**Goal of the exercise:**
What is the number of lines in these records with "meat" in them? Answer with that number only.

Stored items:
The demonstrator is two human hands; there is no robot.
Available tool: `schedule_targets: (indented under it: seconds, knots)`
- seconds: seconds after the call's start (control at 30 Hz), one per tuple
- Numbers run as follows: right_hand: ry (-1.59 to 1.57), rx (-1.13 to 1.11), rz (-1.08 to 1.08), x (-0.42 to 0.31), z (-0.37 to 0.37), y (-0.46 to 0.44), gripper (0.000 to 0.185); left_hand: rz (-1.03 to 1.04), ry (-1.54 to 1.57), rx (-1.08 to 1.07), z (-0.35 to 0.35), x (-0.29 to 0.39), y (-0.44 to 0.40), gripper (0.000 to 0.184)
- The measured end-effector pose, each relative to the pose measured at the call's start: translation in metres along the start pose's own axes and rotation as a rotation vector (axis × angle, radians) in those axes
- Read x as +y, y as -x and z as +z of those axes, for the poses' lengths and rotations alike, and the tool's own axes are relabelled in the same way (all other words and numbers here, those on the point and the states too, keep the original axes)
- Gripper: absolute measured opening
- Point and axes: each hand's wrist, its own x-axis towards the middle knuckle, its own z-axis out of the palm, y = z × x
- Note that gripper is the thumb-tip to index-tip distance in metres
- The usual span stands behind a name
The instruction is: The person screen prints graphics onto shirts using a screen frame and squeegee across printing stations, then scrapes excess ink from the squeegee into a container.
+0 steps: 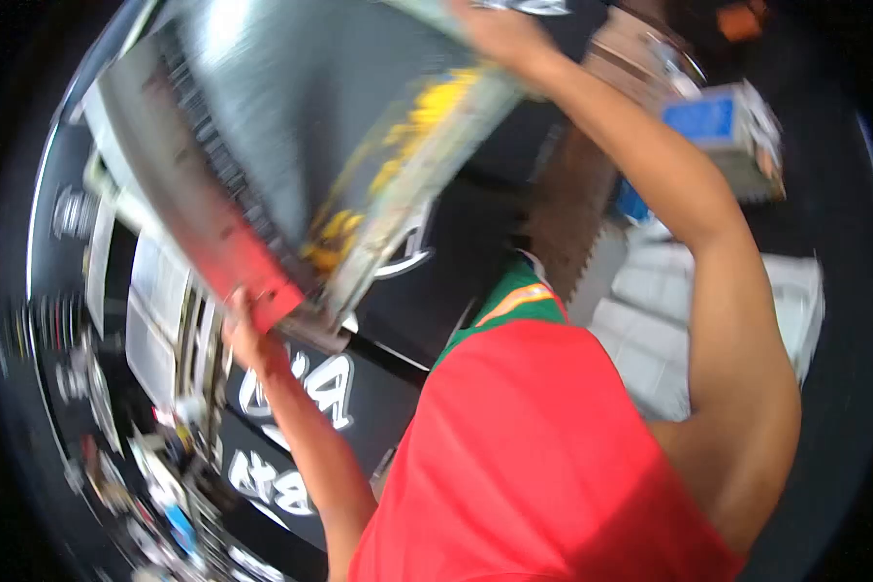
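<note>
A large screen-printing frame (398, 238) with a dark, glossy mesh (291, 107) fills the upper middle of the head view. Thick yellow ink (436, 102) is smeared along its right inner side. The lower left side is a pale band (179, 165) that turns red by the near corner. My left hand (247, 330) grips that red corner, thumb on top and the other fingers hidden below. At the far right corner, my right hand (504, 34) is closed around the frame, blurred by motion. Black sheets with white lettering (330, 388) show beneath and beside it.
Stacked white wrapped packs (640, 339) lie on the right. Beyond them stands a box with a blue label (698, 118). Cluttered shelves or racks (165, 485) run down the left, blurred. A brown board edge (577, 209) is right of the frame.
</note>
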Motion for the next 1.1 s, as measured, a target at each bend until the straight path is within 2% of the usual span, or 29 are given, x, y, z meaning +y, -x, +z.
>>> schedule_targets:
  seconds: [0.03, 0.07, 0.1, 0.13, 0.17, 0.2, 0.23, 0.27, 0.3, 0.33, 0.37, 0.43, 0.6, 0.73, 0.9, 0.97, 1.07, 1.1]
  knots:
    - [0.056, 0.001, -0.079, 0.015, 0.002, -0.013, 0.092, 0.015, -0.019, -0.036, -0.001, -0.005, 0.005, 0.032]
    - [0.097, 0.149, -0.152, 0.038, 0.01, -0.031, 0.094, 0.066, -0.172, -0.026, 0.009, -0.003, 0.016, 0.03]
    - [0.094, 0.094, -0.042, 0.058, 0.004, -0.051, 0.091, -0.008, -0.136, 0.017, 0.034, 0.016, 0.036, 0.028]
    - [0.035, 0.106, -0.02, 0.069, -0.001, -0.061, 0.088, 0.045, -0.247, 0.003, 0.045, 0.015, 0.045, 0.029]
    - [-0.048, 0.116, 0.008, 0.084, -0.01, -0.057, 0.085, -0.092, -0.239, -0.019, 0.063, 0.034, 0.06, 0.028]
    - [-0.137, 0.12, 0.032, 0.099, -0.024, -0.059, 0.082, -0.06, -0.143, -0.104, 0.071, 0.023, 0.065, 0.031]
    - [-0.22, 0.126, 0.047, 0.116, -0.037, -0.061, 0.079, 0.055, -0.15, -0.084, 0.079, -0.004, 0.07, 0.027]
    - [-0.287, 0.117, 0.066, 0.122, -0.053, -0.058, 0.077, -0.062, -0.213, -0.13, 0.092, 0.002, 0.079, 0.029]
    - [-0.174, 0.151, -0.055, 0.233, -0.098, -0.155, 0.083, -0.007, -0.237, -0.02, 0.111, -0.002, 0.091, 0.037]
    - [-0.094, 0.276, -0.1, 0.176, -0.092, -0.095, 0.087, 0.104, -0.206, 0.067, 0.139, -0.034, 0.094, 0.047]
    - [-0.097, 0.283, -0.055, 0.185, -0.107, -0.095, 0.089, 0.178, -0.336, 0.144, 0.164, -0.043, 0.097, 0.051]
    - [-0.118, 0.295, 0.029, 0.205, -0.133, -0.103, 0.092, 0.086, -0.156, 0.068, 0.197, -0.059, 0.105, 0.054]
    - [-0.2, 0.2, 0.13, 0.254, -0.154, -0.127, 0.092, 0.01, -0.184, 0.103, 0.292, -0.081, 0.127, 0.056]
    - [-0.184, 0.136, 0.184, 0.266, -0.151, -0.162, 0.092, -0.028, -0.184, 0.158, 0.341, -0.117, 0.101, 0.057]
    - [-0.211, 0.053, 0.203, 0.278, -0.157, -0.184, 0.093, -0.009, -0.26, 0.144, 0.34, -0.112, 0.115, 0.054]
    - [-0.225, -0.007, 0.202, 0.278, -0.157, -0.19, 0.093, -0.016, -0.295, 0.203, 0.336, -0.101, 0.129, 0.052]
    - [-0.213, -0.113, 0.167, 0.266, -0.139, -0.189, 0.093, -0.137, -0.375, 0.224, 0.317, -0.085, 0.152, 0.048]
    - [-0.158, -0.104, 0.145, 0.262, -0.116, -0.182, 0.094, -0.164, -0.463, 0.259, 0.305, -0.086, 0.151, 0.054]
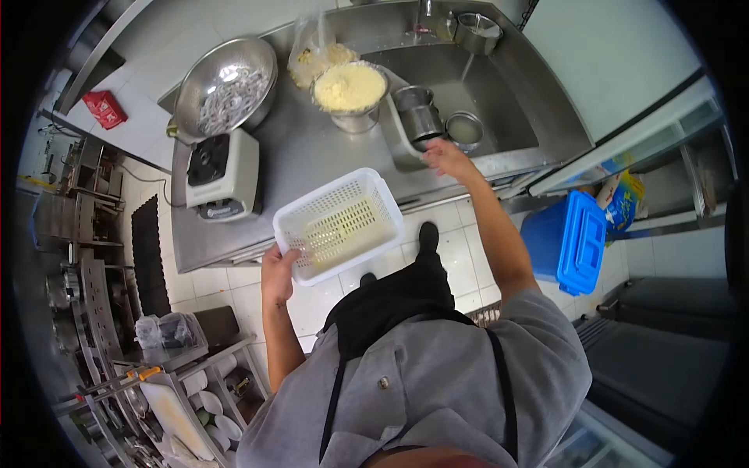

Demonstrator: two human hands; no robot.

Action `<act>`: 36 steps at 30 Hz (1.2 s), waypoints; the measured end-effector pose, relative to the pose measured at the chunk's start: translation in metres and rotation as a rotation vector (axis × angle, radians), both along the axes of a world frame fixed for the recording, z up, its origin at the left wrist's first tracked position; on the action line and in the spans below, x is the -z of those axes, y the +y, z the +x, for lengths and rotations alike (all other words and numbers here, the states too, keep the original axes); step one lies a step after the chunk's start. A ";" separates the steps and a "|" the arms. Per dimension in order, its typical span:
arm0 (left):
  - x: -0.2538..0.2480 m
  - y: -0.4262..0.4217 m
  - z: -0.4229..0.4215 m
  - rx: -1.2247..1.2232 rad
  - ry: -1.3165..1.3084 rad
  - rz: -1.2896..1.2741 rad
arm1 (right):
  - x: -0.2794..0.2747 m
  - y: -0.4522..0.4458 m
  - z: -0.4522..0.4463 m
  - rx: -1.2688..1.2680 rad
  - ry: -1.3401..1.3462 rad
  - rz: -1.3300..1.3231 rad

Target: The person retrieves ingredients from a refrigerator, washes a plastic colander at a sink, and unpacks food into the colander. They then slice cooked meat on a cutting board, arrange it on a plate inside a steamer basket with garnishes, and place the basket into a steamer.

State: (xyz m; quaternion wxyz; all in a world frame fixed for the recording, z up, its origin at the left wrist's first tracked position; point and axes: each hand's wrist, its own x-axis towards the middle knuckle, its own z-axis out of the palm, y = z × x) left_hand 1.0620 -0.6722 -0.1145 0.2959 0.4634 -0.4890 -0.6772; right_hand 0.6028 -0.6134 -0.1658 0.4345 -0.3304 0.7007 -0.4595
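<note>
My left hand grips the near left corner of a white perforated basket, tilted over the counter's front edge, with yellowish bits on its bottom. My right hand is closed at the near end of a white container on the sink's left side; its fingers look curled on the rim. Metal pots stand beside it in the sink. Behind the basket, a bowl heaped with pale yellow shreds rests on the counter, with a clear plastic bag behind it.
At the back left a large metal bowl holds greyish strips, with a white appliance in front. Water runs into the sink near another metal pot. A blue lidded bin stands on the floor at right.
</note>
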 end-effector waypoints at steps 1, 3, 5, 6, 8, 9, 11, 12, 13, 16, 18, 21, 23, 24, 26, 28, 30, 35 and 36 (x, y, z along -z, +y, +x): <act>0.002 -0.003 -0.022 -0.002 -0.020 0.031 | 0.005 -0.021 -0.035 -0.023 0.063 0.015; 0.006 -0.006 -0.070 -0.016 -0.035 0.064 | 0.008 -0.067 -0.102 -0.054 0.180 0.031; 0.005 -0.003 -0.118 -0.005 -0.064 0.145 | 0.026 -0.127 -0.174 -0.096 0.418 0.015; 0.003 -0.003 -0.144 -0.006 -0.078 0.189 | 0.032 -0.162 -0.210 -0.128 0.653 -0.004; 0.007 0.000 -0.196 -0.058 -0.029 0.213 | 0.029 -0.230 -0.268 -0.185 0.896 0.161; 0.002 -0.001 -0.226 -0.047 -0.041 0.224 | 0.021 -0.246 -0.281 -0.222 0.893 0.155; 0.003 -0.013 -0.282 -0.032 -0.023 0.222 | -0.002 -0.278 -0.303 -0.165 1.109 0.185; 0.001 -0.017 -0.307 -0.064 -0.030 0.237 | 0.006 -0.291 -0.316 -0.202 1.101 0.179; 0.000 -0.026 -0.333 -0.082 -0.031 0.225 | 0.018 -0.304 -0.335 -0.273 1.196 0.157; 0.016 -0.055 -0.393 -0.133 -0.046 0.129 | 0.061 -0.329 -0.359 -0.449 1.265 0.277; 0.013 -0.078 -0.429 -0.140 -0.150 0.082 | 0.086 -0.339 -0.378 -0.560 1.247 0.431; 0.044 -0.110 -0.476 -0.245 -0.022 0.163 | 0.076 -0.327 -0.377 -0.314 0.886 0.059; 0.048 -0.138 -0.502 -0.155 -0.153 0.120 | 0.043 -0.312 -0.353 -0.095 0.944 -0.137; 0.060 -0.153 -0.516 -0.162 -0.146 0.121 | 0.032 -0.306 -0.345 0.142 0.992 -0.336; 0.091 -0.174 -0.539 -0.300 0.118 0.112 | 0.030 -0.303 -0.332 0.083 0.953 -0.426; 0.095 -0.187 -0.557 -0.274 0.115 0.121 | 0.053 -0.301 -0.328 -0.500 0.801 -0.404; 0.098 -0.188 -0.571 -0.238 0.115 0.124 | 0.077 -0.317 -0.328 -0.404 0.695 -0.146; 0.106 -0.193 -0.585 -0.193 -0.023 -0.077 | 0.080 -0.315 -0.295 -0.512 -0.259 0.035; 0.108 -0.194 -0.584 -0.204 0.032 -0.083 | 0.069 -0.316 -0.303 -0.455 -0.303 0.094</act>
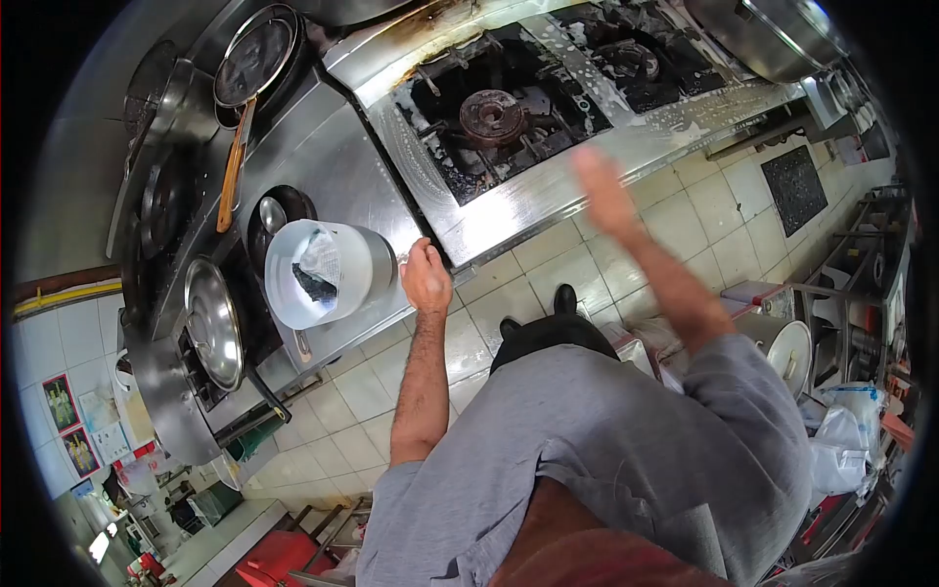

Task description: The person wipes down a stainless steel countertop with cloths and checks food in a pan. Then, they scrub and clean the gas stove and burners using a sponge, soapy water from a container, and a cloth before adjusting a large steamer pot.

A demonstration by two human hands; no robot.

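Observation:
My left hand [426, 278] is closed at the front edge of the steel counter [323, 147], right of a translucent plastic bucket [367, 266]. Whatever its curled fingers hold, if anything, is hidden. The bucket has a whitish, printed-looking piece and something dark inside. Over the front edge of the gas stove [465, 230] my right hand [604, 191] is smeared by motion, so its fingers cannot be made out. White suds and wet streaks lie on the stove's steel top around the blackened burner [491, 117].
Behind the bucket rest a wooden-handled pan [256, 64] and a small pan with a ladle [273, 214]. A round metal lid [213, 323] leans at the left. At the stove's far right stands a large metal pot [773, 39]. Shelving and a lidded pot [785, 357] stand right.

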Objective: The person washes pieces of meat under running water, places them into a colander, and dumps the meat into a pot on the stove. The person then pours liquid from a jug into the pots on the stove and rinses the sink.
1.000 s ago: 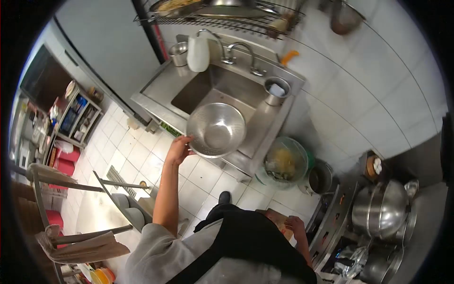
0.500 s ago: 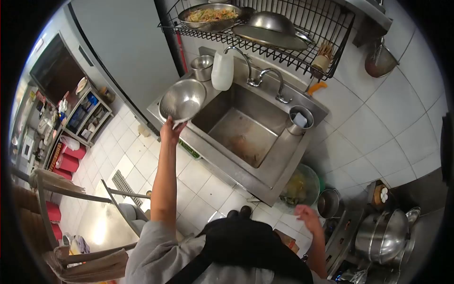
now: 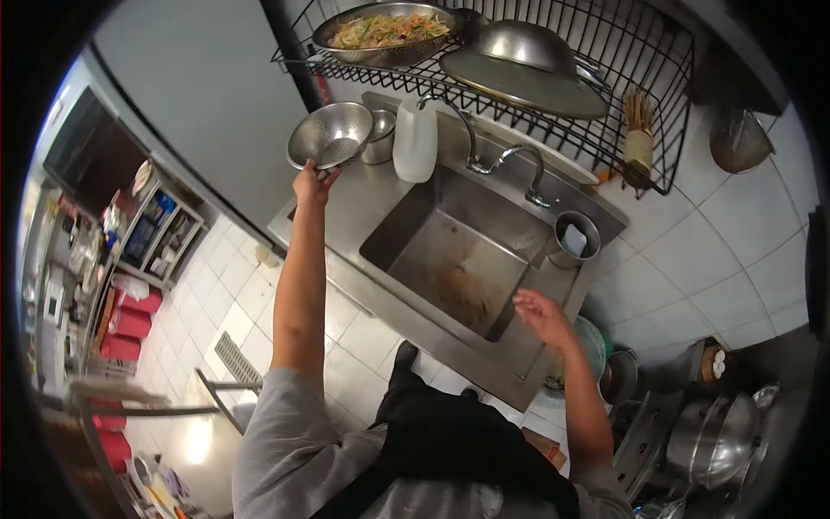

**Response for this exercise:**
2